Extracted data entries
++++++++++

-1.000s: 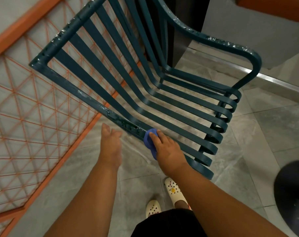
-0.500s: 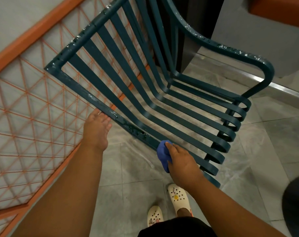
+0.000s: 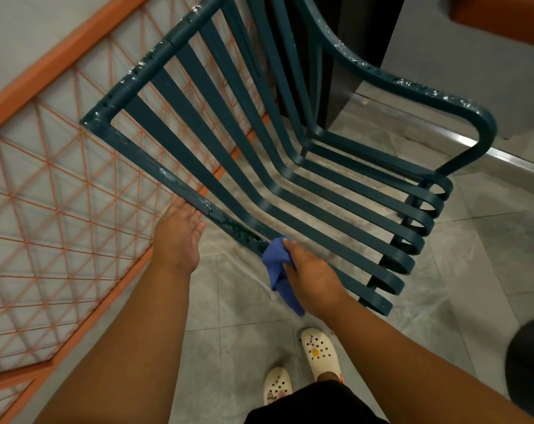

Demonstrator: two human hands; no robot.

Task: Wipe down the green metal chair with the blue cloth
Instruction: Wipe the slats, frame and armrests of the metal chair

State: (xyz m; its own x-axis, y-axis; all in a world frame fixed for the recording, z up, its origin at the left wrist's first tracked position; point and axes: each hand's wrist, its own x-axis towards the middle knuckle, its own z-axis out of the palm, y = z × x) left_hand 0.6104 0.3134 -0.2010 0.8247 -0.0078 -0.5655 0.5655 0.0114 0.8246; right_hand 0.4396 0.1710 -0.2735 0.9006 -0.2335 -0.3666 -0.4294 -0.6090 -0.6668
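Observation:
The green metal chair (image 3: 259,166) fills the middle of the head view, its slats curving from back to seat, with chipped paint on the top rail and the far armrest. My right hand (image 3: 311,273) grips the blue cloth (image 3: 279,270) and presses it against the chair's near side rail, partway along it. A tail of the cloth hangs below my wrist. My left hand (image 3: 178,237) rests flat with fingers apart against the same rail, further up toward the back, holding nothing.
An orange metal mesh railing (image 3: 60,185) runs along the left, close behind the chair. A grey tiled floor (image 3: 235,325) lies below, with my two white clogs (image 3: 319,351) on it. A dark round object (image 3: 528,362) sits at the right edge. A dark pillar (image 3: 345,56) stands behind the chair.
My left hand rose from below the rail up to touch it. My right hand with the cloth stayed pressed on the side rail, with more of the cloth now hanging below the wrist.

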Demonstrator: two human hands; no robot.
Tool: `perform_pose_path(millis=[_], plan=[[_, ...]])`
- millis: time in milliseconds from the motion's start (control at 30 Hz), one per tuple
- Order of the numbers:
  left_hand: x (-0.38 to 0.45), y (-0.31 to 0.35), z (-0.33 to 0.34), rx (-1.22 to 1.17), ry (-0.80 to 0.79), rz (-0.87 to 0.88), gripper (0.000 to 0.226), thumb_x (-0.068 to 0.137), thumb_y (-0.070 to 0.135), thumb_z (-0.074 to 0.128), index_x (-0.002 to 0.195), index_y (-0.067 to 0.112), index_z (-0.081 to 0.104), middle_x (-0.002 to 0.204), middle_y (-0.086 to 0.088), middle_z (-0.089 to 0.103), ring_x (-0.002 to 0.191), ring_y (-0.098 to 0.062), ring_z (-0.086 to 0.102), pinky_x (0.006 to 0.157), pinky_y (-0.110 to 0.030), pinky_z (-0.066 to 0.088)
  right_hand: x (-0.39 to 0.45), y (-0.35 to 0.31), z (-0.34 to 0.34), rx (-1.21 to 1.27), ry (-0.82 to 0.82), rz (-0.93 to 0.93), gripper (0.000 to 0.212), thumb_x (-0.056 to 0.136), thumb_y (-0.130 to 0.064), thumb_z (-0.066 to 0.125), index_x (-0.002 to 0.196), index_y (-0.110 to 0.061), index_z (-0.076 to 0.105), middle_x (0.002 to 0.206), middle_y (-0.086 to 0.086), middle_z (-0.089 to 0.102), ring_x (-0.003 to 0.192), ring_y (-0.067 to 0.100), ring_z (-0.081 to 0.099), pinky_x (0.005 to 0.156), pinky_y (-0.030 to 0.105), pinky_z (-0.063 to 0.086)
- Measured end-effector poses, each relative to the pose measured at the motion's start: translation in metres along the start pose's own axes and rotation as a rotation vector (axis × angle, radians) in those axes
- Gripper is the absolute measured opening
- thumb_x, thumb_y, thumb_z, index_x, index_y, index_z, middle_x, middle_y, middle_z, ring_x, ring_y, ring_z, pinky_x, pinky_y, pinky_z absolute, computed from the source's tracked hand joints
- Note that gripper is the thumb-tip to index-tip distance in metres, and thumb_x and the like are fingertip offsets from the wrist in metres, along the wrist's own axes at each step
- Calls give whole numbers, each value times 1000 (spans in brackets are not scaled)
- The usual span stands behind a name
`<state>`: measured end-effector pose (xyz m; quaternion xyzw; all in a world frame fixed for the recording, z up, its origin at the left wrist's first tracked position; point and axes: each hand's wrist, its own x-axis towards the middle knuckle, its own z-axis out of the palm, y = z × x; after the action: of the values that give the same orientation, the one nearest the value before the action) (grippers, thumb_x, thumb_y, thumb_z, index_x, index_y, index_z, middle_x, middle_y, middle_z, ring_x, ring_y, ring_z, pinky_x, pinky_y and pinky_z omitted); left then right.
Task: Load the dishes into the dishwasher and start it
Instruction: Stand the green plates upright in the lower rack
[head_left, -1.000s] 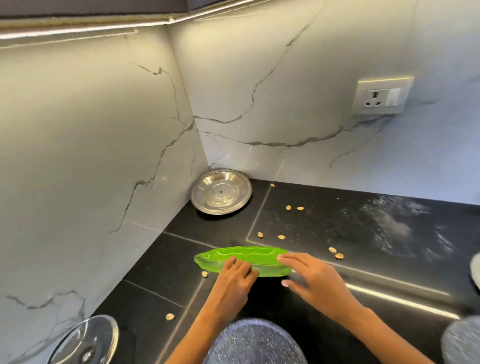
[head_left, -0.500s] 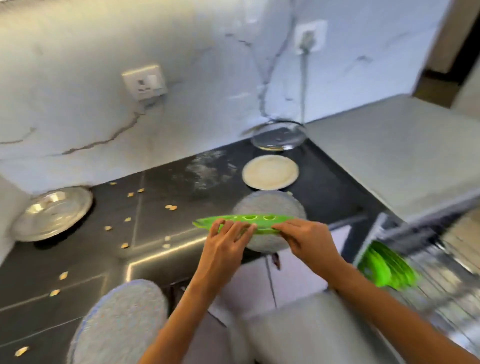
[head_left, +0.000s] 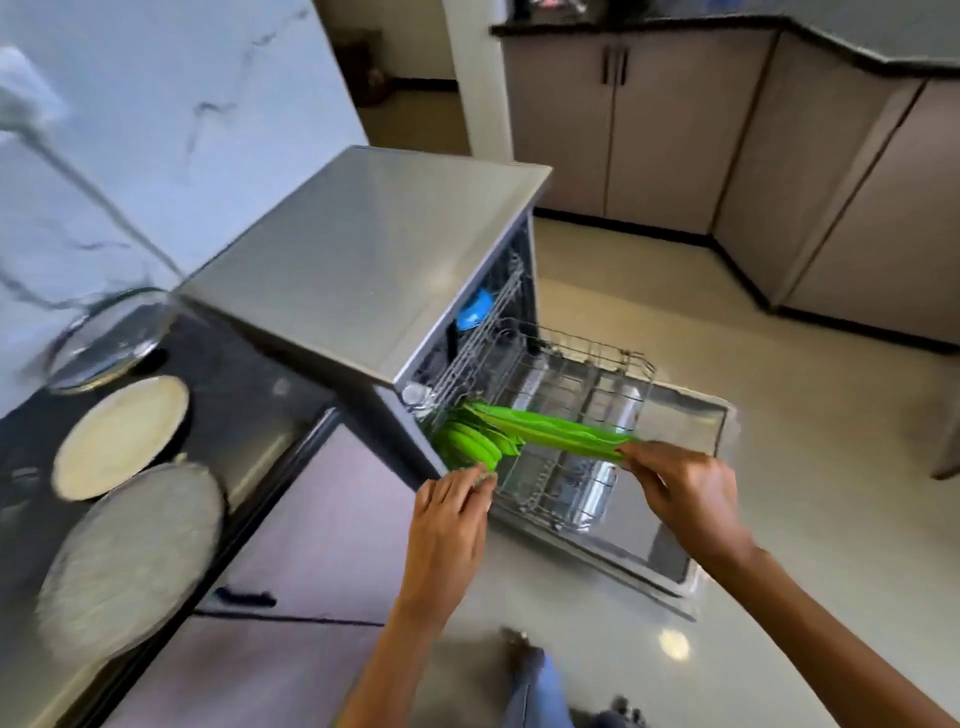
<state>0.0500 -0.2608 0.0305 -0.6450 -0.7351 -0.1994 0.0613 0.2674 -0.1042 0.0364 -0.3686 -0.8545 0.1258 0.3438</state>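
Over pulled-out lower rack (head_left: 631, 364), green plates (head_left: 467, 447) stacked inside; right hand (head_left: 685, 493) pinches green plate (head_left: 561, 434), left hand (head_left: 457, 504) loose.

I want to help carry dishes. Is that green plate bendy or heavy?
Probably stiff: the green plate stays straight though the right hand pinches only one end. Likely light, since fingertips alone hold it up. It looks like glossy plastic, so it may be a bit slippery but unlikely to shatter.

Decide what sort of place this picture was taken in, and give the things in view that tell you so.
Most likely a home kitchen. An open dishwasher has its rack pulled out, plates lie on a dark counter, and cabinets line the far wall.
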Motion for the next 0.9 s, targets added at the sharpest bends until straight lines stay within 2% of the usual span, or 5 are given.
perform_pose_path(millis=[233, 433, 600, 733, 900], plan=[[43, -48, 182, 65, -445, -33, 35, 82, 18, 46, 106, 11, 71, 111, -5, 67, 97, -24, 63, 86, -37, 39, -10, 104, 85, -77, 41, 164, 20, 77, -24, 58, 81, -19, 76, 80, -3, 74, 55, 17, 67, 42, 17, 41], [52, -117, 348, 187, -790, -80, 56, 47, 22, 92, 99, 12, 74, 107, -5, 70, 90, -20, 68, 76, -39, 54, 2, 181, 212, -18, -1, 228, 21, 82, -24, 57, 86, -16, 76, 83, 0, 74, 57, 19, 68, 46, 23, 49], [46, -146, 431, 212, -940, -2, 51, 101, 27, 39, 148, 12, 28, 157, -4, 21, 142, -22, 21, 114, -42, 13, 20, 222, 303, 9, -76, 300, 17, 80, -22, 62, 91, -21, 75, 80, 0, 74, 56, 24, 67, 47, 26, 49], [40, -162, 466, 195, -1040, 59, 54, 102, 30, 37, 150, 11, 20, 159, -6, 10, 146, -21, 7, 117, -44, -2, 34, 239, 351, 17, -90, 290, 18, 76, -11, 69, 91, -18, 75, 75, 2, 73, 52, 24, 64, 51, 21, 44], [37, -171, 475, 129, -1124, 18, 54, 102, 33, 36, 151, 15, 19, 158, -4, 15, 145, -19, 14, 117, -42, -5, 48, 257, 385, 117, -173, 301, 19, 82, -22, 62, 96, -19, 74, 81, 3, 74, 61, 26, 68, 52, 35, 53]])
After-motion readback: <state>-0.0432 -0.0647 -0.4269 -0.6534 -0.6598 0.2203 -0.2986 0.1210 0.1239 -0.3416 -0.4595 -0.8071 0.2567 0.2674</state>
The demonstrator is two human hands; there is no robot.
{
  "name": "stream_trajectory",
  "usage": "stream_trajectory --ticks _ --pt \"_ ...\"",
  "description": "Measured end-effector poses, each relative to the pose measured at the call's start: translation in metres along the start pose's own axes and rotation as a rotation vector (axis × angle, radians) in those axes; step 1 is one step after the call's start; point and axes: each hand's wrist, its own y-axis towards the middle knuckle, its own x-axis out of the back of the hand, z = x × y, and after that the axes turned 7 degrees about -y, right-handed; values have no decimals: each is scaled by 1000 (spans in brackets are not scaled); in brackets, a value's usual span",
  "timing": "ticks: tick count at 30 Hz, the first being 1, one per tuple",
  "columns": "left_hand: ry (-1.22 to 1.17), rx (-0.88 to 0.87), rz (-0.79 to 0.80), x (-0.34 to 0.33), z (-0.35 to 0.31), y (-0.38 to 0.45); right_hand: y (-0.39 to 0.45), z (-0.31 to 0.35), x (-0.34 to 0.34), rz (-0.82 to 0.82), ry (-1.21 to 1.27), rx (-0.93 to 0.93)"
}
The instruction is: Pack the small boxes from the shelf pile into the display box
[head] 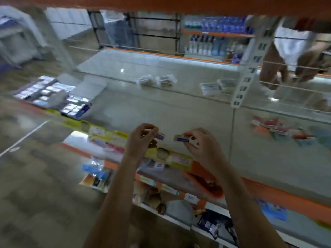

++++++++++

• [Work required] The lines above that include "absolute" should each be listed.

• [Solved problem]
- Gripper is the absolute measured opening
- thumb_x, thumb_y, thumb_z, index_x, index_y, index_z, middle_x, middle_y, middle_z, ring_x, ring_y, ring_z, pinky_x, pinky_y, pinky_z absolute, computed from the source's tracked hand joints

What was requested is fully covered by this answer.